In October 2006, Brown University took an important step in this direction. Brown—one of America’s most prestigious Ivy League schools—not only admitted that it was founded on money derived from slavery, but it also enumerated a series of steps it will take to atone for its participation in the genocidal slave trade.


Brown has said it will increase recruitment of minority students, build a memorial to the victims of slavery, and create an institute to study slavery and injustice.


Brown’s founder, the Rev. James Manning, accepted many donations from slave owners and slave traders, including the Brown family of Providence, R.I., after whom the university is named. The Brown family fortune came from trading slaves. When the university was founded in the mid-1700s, John Brown (not the noted abolitionist who led an armed uprising in 1859 at Harpers Ferry,) the university’s treasurer was still an active slave trader.

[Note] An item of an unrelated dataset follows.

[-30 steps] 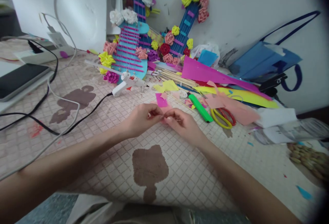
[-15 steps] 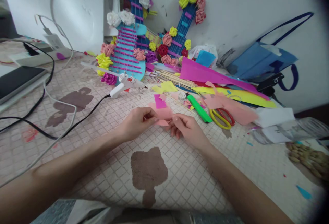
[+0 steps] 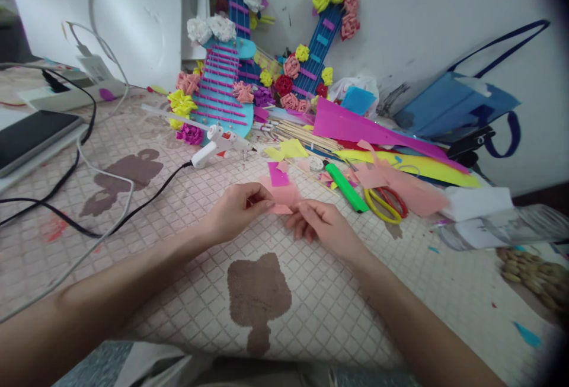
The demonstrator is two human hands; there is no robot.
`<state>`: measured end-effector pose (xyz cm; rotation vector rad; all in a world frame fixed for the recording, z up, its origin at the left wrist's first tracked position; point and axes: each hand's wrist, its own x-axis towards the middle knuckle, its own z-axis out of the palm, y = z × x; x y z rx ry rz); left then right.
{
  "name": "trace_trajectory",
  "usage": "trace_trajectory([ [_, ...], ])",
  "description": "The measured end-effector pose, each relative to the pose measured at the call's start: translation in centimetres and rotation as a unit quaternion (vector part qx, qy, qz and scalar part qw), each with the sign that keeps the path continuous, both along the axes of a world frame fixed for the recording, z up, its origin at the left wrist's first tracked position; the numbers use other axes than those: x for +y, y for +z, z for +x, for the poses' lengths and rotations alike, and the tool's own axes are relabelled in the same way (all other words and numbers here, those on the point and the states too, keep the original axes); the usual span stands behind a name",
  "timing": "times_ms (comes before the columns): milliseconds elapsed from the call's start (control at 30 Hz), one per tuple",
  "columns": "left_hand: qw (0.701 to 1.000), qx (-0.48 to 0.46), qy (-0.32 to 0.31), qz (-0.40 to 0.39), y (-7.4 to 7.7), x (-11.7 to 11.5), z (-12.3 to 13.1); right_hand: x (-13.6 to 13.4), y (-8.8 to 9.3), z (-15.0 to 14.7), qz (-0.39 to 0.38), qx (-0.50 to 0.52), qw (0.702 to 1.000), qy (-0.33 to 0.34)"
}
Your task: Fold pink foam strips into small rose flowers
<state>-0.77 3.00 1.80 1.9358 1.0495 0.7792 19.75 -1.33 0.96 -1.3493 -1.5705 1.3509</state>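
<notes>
A small strip of pink crepe paper (image 3: 281, 209) lies between my two hands, just above the table. My left hand (image 3: 240, 209) pinches its left end between thumb and fingers. The thumb and forefinger of my right hand (image 3: 322, 221) close on its right end, the other fingers curled below. Right behind the strip rest a larger pink paper piece (image 3: 287, 194) and a small magenta paper piece (image 3: 278, 175), both on the table.
A white glue gun (image 3: 217, 145) with a black cord lies left of centre. Right of my hands are a green box cutter (image 3: 345, 188) and red-yellow scissors (image 3: 386, 204). Paper-flower-trimmed blue boards (image 3: 220, 85) lean on the wall; a phone (image 3: 38, 138) lies far left.
My right hand has shifted very slightly left and its fingers have moved at the strip's right end. The left hand keeps nearly the same place.
</notes>
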Motion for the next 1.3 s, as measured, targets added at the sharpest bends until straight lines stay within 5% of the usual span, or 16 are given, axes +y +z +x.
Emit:
trace_trajectory([
  [200,1.000,-0.009,-0.018,-0.015,0.1,-0.7,0.6,-0.1,0.7,-1.5,0.118,-0.084,0.989,-0.002],
  [433,0.984,-0.134,-0.003,-0.114,-0.3,0.5,-0.3,0.1,0.2,-0.7,0.104,-0.051,0.993,-0.030],
  [967,0.978,-0.043,-0.044,-0.201,0.1,0.9,-1.3,0.3,0.1,-0.1,0.095,-0.029,0.993,-0.057],
  [1167,0.985,-0.142,-0.039,-0.095,0.1,0.7,-1.3,0.2,0.1,0.2,0.095,-0.032,0.993,-0.065],
  [1300,0.996,-0.081,-0.020,0.035,0.1,-0.1,-0.7,0.1,0.0,0.2,0.097,-0.029,0.993,-0.059],
])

Another Brown family member—a supposedly “liberal” person who considered himself an abolitionist—operated a textile factory using cotton supplies that came from slave plantations.


Universities founded on slavery


Brown University’s ties to the slave trade are not unique among elite universities. Most schools built prior to abolition were constructed by slave labor and funded by profits generated by slavery.


Harvard Law School, and its first endowed professorship, for example, were originally paid for with funds accumulated by selling slaves to sugar plantations in the Caribbean.


Yale’s first library came from the donations of slave traders, and its first endowed professorship was funded by and honored a slave trader.


The University of Virginia, founded and designed by slave owner, Thomas Jefferson, was built completely with slave labor.


Brown is notable, however, for its current move to enact some programs specifically designed to move toward correcting historic wrongs.


While Brown’s measures will help raise awareness about the issue and should be applauded, more must be done by these elite universities with billion dollar endowments.


Efforts to recruit more Black students are important and should be increased. But these efforts, unless overseen by working-class Black students themselves, are generally just attempts to recruit more heavily from pools of minority applicants who are already likely to go to college. This kind of recruiting excludes a huge portion of working-class Black high school students.


Brown and other universities need to take concrete steps to combat fundamental educational inequality. Like racism and oppression, such inequality is built into the capitalist system.


Concrete step that universities should take would be to make funds and resources available on a wide basis to working-class Black communities to help purchase books, computers and other educational supplies. This should be coupled with money and human resources to improve the physical facilities of community schools. More teachers should be hired, making class sizes smaller.


Basic bourgeois reforms like these would help ensure that students receive an education instead of being promoted through schools based on age.


Schools like Brandeis and UCLA in the 1960s and 70s developed innovative programs that brought high school graduates and drop-outs from oppressed backgrounds into the university system, involving them in foundational classes. These programs allowed them to take college classes and eventually earn a degree.


Brandeis took this concept even further, leaving the recruitment of minority students to Brandeis students from oppressed communities. These gains were won by strong student-led movements that demanded educational justice for Black, Latino and Native American students.


Schools like Brown should implement programs like these order to begin to pay back the great social debt they owe Black people in this country. It is also essential for Brown to move beyond its narrow apology for its historic crimes against Black people. The university should go on record as supporting the demand for reparations for all African Americans in the United States.


The wealth that built the United States and started universities like Brown must be accounted for before there can be justice.